October 30, 1735 - July 4, 1826, in Quincy, Massachusetts
Terms of office: 3/4/1797 - 3/3/1801 (1 term)
Vice President: Thomas Jefferson
Political Party: Federalist

If human Life is a Bubble, no matter how soon it breaks”.
John Adams

John Adams was the 2nd president of the USA. He is regarded as one of the most influential Founding Fathers of the United States. But John Adams’s presidency can have only B-. He was too plainspoken for diplomacy and too honest for politics. Sometimes when he was low, he imagined that he had no friend, that he was a fool to have impoverished himself in the public service, and that posterity would hardly remember his name. But in no mood was he inclined to permit any compromise of American interests as he understood them like in the relationships between France and United States. He also built up the U.S. Navy, fought the Quasi War with France, signed Alien and Sedition Acts of 1798, ended war with France through diplomacy.

I think that at first glance, John Adams did not appear well suited for the presidency. Although Adams had been a leading Patriot during the American revolution and had later served as a foreign diplomat, he lacked Washington’s dignity, and most people saw him as a cold and distant person. Still many people respected Adams. They recognized his hard work, honesty, and intelligence.
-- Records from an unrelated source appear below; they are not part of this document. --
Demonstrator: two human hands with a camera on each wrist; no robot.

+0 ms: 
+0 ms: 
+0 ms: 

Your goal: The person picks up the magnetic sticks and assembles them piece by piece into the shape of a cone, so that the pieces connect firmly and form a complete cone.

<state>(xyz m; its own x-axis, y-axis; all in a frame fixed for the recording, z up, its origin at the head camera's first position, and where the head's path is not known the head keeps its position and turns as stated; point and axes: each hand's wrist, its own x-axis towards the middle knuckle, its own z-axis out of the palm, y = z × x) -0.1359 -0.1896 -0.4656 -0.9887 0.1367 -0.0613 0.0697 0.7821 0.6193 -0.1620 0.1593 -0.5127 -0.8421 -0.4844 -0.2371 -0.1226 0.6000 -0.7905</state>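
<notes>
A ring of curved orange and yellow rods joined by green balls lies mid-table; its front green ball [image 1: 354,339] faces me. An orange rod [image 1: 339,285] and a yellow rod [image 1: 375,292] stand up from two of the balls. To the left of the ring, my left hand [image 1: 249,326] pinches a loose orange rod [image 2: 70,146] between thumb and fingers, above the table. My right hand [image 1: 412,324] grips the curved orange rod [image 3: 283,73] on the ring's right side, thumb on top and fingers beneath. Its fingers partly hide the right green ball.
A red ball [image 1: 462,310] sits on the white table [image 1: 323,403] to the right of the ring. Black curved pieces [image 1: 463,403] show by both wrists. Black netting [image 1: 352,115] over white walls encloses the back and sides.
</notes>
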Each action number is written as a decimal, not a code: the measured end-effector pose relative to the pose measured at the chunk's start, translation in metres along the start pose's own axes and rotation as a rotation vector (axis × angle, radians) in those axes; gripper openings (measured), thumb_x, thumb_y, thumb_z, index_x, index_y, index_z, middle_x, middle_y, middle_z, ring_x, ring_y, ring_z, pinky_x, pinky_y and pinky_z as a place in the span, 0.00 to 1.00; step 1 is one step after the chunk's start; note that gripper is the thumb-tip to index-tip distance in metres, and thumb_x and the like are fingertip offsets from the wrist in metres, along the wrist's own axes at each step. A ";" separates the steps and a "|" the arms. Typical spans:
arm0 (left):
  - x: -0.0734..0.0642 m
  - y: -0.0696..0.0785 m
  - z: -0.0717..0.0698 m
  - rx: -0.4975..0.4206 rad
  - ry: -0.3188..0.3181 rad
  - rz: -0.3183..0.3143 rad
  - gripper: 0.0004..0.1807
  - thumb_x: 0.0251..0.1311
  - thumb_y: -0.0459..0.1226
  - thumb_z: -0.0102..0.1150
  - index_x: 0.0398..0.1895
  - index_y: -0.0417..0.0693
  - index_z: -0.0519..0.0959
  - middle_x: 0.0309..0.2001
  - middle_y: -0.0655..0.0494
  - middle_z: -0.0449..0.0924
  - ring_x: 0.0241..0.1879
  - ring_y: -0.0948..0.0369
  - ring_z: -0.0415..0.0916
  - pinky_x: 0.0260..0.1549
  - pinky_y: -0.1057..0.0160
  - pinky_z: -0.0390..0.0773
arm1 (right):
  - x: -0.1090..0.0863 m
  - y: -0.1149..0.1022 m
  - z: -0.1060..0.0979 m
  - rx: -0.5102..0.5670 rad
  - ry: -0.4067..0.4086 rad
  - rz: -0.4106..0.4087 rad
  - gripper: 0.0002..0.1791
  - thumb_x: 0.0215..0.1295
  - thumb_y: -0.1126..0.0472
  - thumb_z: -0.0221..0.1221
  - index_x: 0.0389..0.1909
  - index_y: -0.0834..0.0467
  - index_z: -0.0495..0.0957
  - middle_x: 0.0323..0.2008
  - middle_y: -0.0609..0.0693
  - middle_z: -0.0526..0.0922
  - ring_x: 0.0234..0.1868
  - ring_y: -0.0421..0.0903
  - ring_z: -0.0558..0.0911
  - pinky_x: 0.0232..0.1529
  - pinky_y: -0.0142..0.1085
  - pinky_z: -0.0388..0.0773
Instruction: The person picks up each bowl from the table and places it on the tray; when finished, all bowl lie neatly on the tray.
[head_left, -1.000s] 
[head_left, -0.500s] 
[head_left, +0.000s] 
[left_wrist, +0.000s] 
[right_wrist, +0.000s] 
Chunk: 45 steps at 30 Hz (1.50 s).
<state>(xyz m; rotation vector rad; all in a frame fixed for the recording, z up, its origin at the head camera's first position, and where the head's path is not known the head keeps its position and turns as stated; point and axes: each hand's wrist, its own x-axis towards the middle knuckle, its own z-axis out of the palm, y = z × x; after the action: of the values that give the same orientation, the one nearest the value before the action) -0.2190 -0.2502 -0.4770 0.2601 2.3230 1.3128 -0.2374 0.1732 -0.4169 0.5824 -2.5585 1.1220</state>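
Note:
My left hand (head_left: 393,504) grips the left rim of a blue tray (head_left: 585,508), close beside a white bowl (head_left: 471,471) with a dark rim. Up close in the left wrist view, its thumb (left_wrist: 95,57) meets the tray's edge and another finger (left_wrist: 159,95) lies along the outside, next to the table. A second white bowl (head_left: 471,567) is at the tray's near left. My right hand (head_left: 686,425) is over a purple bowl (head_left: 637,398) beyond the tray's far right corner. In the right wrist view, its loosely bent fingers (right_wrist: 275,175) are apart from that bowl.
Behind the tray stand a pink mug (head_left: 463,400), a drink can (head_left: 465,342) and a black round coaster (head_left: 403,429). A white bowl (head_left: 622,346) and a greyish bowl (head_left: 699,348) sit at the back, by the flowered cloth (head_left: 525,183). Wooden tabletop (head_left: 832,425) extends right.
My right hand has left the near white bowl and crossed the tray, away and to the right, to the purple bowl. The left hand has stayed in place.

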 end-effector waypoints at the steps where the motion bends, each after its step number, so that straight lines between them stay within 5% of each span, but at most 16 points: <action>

One of Adams’s first goals as president was to improve the relationship between the United States and France. As far as we remember the France had once tried to hire American privateers to help them fight Great Britain, a practice Washington frowned upon. Adams sent U.S. diplomats to Paris to smooth over the conflict and to negotiate a treaty to protest U.S. shipping. But the peace-seeking mission had failed. Federalists in Congress called for the war.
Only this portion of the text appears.